Detecting range check elimination with PrintAssembly
Vladimir Kozlov
vladimir.kozlov at oracle.com
Mon Jan 16 15:45:14 PST 2012
Vitaly,
We do use profile_trip_cnt during loop unroll calculation but not during fully unroll because we can't trust it 100%
since program's phase and number of iterations could change after method is compiled. See policy_unroll() and
policy_maximally_unroll():
http://hg.openjdk.java.net/hsx/hotspot-comp/hotspot/file/89d0a5d40008/src/share/vm/opto/loopTransform.cpp
We could use deopt as you suggested but deoptimization is double-edge sword, when method recompiled after deoptimization
some aggressive optimizations will not be executed for it so the new generated code could be slower.
Regards,
Vladimir
On 1/16/12 2:37 PM, Vitaly Davidovich wrote:
> Hi Vladimir,
>
> If x_col is always seen to be same value in the profile shouldn't the loop be unrolled as well with some deopt guard? Or
> does this not participate in profiling?
>
> Thanks
>
> On Jan 16, 2012 4:57 PM, "Vladimir Kozlov" <vladimir.kozlov at oracle.com <mailto:vladimir.kozlov at oracle.com>> wrote:
>
> > be different, because the expressions are similar. The difference in runtime (due to cols being a compile-time
> > constant) will be visible elsewhere. Is that right? If so, where would I be able to detect this?
>
> In such situations we usually use some visual tools to see difference between log outputs. At least you can use
> 'diff'. You may need to replace instructions addresses in outputs (number at the beginning of lines) with the same
> value to match. There are few tricks you may use to get similar PrintOptoAssembly output. Use next flags to avoid
> mixing output from program output and from 2 compiler threads (flags stop program until a method is compiled and run
> only one compiler thread):
>
> -Xbatch -XX:CICompilerCount=1
>
> Also add -XX:+PrintCompilation -XX:+PrintInlining to see what method is compiled and inlined. Note that you may see
> similar output for individual methods but could be big difference in compiled caller (computeAll()) method where 2
> loop methods could be inlined. So you need to compare all compiled methods.
>
> In general, to have constant as loop limit is always win because some checks in generated code could be avoided and
> more optimizations could be done for such loops. Use -XX:+TraceLoopOpts to see what loop optimizations are done in
> both cases.
>
> For example, in your code you set 'x_col = 3', as result the next loop in constructNearestClusterVector(__) will be
> fully unrolled when this method is inlined into computeAll() and x_col is replaced with '3':
>
> for(k = 0; k < x_col; k++) {
> double tmp = x[i*x_col + k] - mu[j* mu_col + k];
> dist += tmp * tmp;
> }
>
> Vladimir
>
> On 1/16/12 1:39 AM, Manohar Jonnalagedda wrote:
>
> Hi Kris, Vladimir,
>
> thanks for both your responses.
>
> Second, your two test methods are different so you can't directly compare them. method1() iterates over rows
> using
> middle loop index 'j' and method2() uses external loop index 'i'. Unless they are typos again.
>
>
> You are right, these are indeed typos. As Kris suggested, I have the code printed here:
> http://pastebin.com/xRFD1Nt1.
> The methods corresponding to method1, and method2 are constructNearestClusterVector and computeNewCentroids. Their
> PrintOptoAssembly outputs are respectively at http://pastebin.com/1evN8b3K and http://pastebin.com/FxkVWTD5
>
> Also, it seems I have not explained myself correctly. I am not trying to compare the performance of method1 with
> respect
> to that of method2: method1 and method2 both run in the same program. What I am trying to compare is their
> performance
> in two cases:
> - when cols is a compile-time constant (much faster)
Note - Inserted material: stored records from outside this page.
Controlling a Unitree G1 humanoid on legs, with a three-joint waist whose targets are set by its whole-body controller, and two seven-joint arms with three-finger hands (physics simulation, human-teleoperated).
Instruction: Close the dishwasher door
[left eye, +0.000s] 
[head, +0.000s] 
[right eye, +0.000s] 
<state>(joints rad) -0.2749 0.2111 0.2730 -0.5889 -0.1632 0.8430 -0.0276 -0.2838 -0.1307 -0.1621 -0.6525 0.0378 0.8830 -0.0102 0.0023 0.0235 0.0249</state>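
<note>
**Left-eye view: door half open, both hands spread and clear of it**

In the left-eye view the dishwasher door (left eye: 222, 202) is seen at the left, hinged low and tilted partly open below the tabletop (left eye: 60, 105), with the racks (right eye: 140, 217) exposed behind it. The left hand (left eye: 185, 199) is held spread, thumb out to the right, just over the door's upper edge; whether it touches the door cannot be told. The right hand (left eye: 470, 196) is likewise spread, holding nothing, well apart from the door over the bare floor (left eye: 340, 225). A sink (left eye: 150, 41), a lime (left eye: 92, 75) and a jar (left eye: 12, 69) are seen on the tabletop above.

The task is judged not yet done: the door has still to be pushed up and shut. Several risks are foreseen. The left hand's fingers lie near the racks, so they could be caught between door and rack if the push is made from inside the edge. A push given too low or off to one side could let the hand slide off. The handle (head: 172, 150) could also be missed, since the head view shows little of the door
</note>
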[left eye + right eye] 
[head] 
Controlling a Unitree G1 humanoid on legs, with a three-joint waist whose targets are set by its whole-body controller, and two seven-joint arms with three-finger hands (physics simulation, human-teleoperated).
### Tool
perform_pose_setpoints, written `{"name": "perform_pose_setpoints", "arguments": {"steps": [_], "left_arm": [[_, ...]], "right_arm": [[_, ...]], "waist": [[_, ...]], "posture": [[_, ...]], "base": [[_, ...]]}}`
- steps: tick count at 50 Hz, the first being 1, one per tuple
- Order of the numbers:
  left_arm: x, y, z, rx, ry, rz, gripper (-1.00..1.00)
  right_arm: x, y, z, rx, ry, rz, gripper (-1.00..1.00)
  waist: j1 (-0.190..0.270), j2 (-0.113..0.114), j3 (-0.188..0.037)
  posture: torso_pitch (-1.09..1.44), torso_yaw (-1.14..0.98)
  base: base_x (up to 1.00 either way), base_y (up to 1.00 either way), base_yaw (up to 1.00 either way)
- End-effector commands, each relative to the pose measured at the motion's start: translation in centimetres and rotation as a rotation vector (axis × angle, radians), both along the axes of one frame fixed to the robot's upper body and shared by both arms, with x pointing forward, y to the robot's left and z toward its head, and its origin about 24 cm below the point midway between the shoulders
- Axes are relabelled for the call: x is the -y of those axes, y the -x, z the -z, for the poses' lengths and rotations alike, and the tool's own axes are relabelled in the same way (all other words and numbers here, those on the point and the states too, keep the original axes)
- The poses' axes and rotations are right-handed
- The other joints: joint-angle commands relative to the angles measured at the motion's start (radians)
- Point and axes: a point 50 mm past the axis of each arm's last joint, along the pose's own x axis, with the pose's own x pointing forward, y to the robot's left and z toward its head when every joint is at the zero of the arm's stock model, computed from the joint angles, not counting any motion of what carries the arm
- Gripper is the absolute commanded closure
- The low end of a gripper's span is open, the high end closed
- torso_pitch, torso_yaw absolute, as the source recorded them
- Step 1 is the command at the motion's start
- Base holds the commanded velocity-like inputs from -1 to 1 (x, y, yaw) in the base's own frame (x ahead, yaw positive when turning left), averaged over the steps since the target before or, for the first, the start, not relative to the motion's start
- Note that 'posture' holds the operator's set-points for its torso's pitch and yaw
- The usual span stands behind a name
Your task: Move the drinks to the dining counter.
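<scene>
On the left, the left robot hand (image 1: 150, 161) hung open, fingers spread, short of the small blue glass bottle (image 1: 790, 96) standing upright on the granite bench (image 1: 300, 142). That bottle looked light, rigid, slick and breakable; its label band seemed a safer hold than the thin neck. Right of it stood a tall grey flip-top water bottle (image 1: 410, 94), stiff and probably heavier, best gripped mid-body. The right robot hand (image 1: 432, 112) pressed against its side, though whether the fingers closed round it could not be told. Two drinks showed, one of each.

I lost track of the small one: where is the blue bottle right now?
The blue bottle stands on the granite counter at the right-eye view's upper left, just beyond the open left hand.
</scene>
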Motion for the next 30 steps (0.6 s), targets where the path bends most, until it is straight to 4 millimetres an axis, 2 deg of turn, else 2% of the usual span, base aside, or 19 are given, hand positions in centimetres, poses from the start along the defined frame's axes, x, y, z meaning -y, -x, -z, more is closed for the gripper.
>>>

> - when cols is a value determined at run-time
>
> If you are using jdk7 there are few flags you can use to print loop optimizations information. They need debug
> version of VM but it is not problem for you, I think, since you can use debug PrintOptoAssembly flag.
>
> -XX:+TraceLoopOpts prints all happened loop optimizations and loop tree after each round of loop opts,
> -XX:+TraceLoopPredicate prints RC information when it is moved from a loop,
> -XX:+TraceRangeLimitCheck prints additional information for RC elimination optimization.
>
>
> Thanks for these, I will have a look at what they output.
>
> Fourth, range check expression in your example is not what you think. RC expression should be next:
> (i*stride+offset) where 'i' is loop variable, 'stride' is constant and 'offset' is loop invariant.
>
> In your example 'offset' is (j * cols) since it is loop invariant, 'k' is loop variable and stride is '1' (one).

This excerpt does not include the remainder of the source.